Dominique de Villepin déclare la fin du macronisme et craint pour l’élection de 2027

Ce dimanche 29 mars, Dominique de Villepin, ancien Premier ministre, a exprimé des inquiétudes quant à l’avenir politique de la France lors de son intervention dans le Grand Jury diffusé sur RTL, Public Sénat, Le Figaro et M6. Il a affirmé que le macronisme était « mort » et a pointé du doigt le Rassemblement national (RN) qui pourrait, selon lui, remporter l’élection présidentielle de 2027.

EN BREF

  • Dominique de Villepin estime que le macronisme n’a plus de crédibilité.
  • Il s’inquiète de la montée du Rassemblement national pour 2027.
  • Il propose un rassemblement autour des enjeux d’intérêt général.

Au cours de son intervention, Villepin a dénoncé un déficit de crédibilité des figures du bloc central face à la montée du RN. Il a souligné que ce dernier pourrait très vraisemblablement remporter l’élection présidentielle, une perspective qu’il juge préoccupante. Le constat qu’il dresse est celui d’une fragmentation des partis politiques, chacun présentant son propre candidat sans tenir compte de la dynamique électorale réelle.

Dans le cadre de son discours, Villepin a également évoqué son désir de contribuer à un rassemblement nécessaire autour des enjeux cruciaux pour le pays.
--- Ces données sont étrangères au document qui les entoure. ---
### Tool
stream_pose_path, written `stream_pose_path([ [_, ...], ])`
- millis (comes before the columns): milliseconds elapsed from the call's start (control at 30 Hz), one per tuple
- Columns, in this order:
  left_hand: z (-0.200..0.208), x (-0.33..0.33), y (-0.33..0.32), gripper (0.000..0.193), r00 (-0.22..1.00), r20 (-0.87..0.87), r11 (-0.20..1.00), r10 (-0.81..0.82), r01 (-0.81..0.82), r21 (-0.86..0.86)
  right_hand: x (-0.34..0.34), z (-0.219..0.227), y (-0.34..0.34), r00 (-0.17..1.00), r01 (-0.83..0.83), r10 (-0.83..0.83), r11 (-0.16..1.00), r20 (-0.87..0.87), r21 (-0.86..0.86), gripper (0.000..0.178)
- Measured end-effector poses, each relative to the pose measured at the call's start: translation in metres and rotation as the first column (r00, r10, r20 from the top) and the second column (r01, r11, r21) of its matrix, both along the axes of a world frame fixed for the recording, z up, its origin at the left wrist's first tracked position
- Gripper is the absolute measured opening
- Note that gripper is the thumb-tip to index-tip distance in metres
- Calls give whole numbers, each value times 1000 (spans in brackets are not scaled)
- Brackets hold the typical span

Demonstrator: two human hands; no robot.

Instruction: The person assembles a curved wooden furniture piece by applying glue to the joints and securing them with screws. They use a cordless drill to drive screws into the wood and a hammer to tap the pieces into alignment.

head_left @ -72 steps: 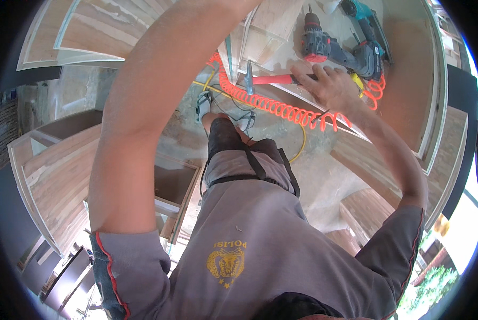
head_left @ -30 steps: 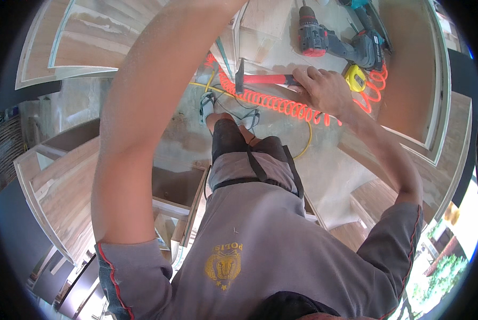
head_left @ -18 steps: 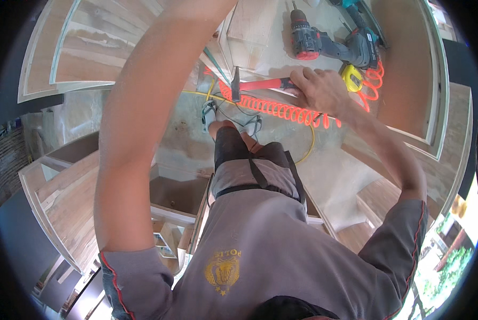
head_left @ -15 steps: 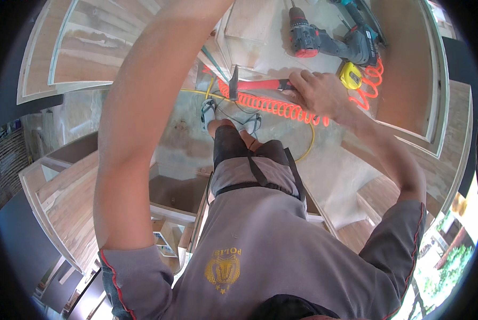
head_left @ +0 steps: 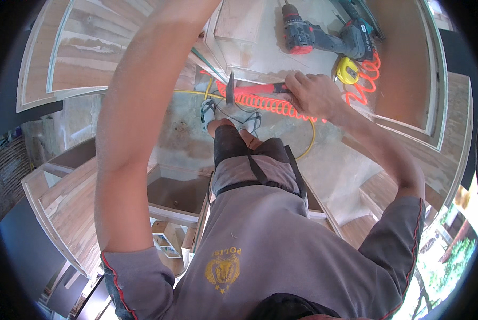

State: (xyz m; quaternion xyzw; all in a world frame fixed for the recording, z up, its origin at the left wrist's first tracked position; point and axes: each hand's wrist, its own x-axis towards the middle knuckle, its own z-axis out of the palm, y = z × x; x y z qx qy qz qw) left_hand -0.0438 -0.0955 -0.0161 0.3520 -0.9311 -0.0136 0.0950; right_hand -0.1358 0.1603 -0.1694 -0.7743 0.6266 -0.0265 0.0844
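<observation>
The right hand (head_left: pixel 314 96) reaches forward with the arm stretched out, fingers wrapped around the red handle of a hammer (head_left: pixel 249 90), whose dark head hangs just past the edge of the wooden counter (head_left: pixel 260 48). The left arm rises straight up and out of view, so its hand's state cannot be told. An orange coiled hose (head_left: pixel 273 105) runs under the hammer. A red-and-black drill (head_left: pixel 303 33) and a yellow tape measure (head_left: pixel 348 70) lie on the counter nearby.

The right hand (head_left: pixel 314 95), earlier resting open near the drills, now grips the red-handled hammer (head_left: pixel 252 89), lifted off the board
</observation>
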Motion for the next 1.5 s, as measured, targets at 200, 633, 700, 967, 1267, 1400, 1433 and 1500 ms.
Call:
stream_pose_path([
  [200, 1, 1, 1, 67, 1000, -12, 1000, -11, 11, -23, 1, 1, 10, 964, -260, 258, 965, -70, -20, 42],
  [633, 1, -3, -4, 67, 1000, 21, 999, -1, 2, -35, -17, 31, -10, 941, -330, 326, 943, -88, -46, 37],
  [700, -2, -3, -5, 66, 1000, 12, 999, -4, 4, -47, -24, 36, -13, 924, -380, 374, 921, -85, -84, 38],
  [967, 5, 1, 6, 65, 999, -6, 997, -36, 35, -75, -21, 36, -17, 994, -107, 100, 983, -50, -148, 39],
  [1267, 0, -5, -5, 66, 1000, 10, 998, -13, 14, -67, -23, 35, -11, 999, -51, 50, 993, -13, -108, 38],
  [1400, 0, -8, -5, 66, 999, 8, 999, -43, 43, -3, -31, 40, 11, 996, -40, 55, 982, 77, -183, 39],
  [1433, 3, -3, -3, 66, 1000, 8, 1000, -20, 20, -15, -28, 40, 18, 995, -35, 56, 973, 85, -230, 40],
  [1500, 9, -7, 4, 68, 998, 62, 1000, -23, 23, -1, -24, 40, 40, 990, 95, -61, 958, 128, -271, 40],
])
Il a exprimé sa volonté de transformer la « bataille partisane » en une véritable « bataille de l’intérêt général ». Pour Villepin, c’est dans cette direction que doivent s’orienter les prochaines élections.

En analysant la situation actuelle, l’ancien Premier ministre a mis en avant le manque de résultats tangibles du macronisme, qu’il considère comme un facteur déterminant de son déclin. « Le macronisme est mort », a-t-il insisté, en avançant que ce mauvais bilan s’étend jusqu’à des figures comme Bruno Retailleau, qu’il juge incapables de succéder au président sortant.

Villepin n’a cependant pas officialisé sa candidature pour 2027. Néanmoins, il se positionne en héritier de deux grandes figures de la politique française : le général de Gaulle et Jacques Chirac. Ce positionnement témoigne de son aspiration à incarner un nouveau souffle dans le paysage politique français, même si son projet reste encore flou.

Alors que la France se prépare pour une élection présidentielle cruciale, les appels à l’unité et à la réflexion sur l’intérêt général semblent plus que jamais d’actualité. La capacité des partis à se rassembler autour de valeurs communes et d’un projet partagé sera sans doute déterminante pour l’issue du scrutin de 2027.

En somme, l’intervention de Dominique de Villepin met en lumière des enjeux politiques pressants et une inquiétude grandissante face à la montée du Rassemblement national, tout en questionnant l’avenir du macronisme dans un contexte politique en pleine mutation.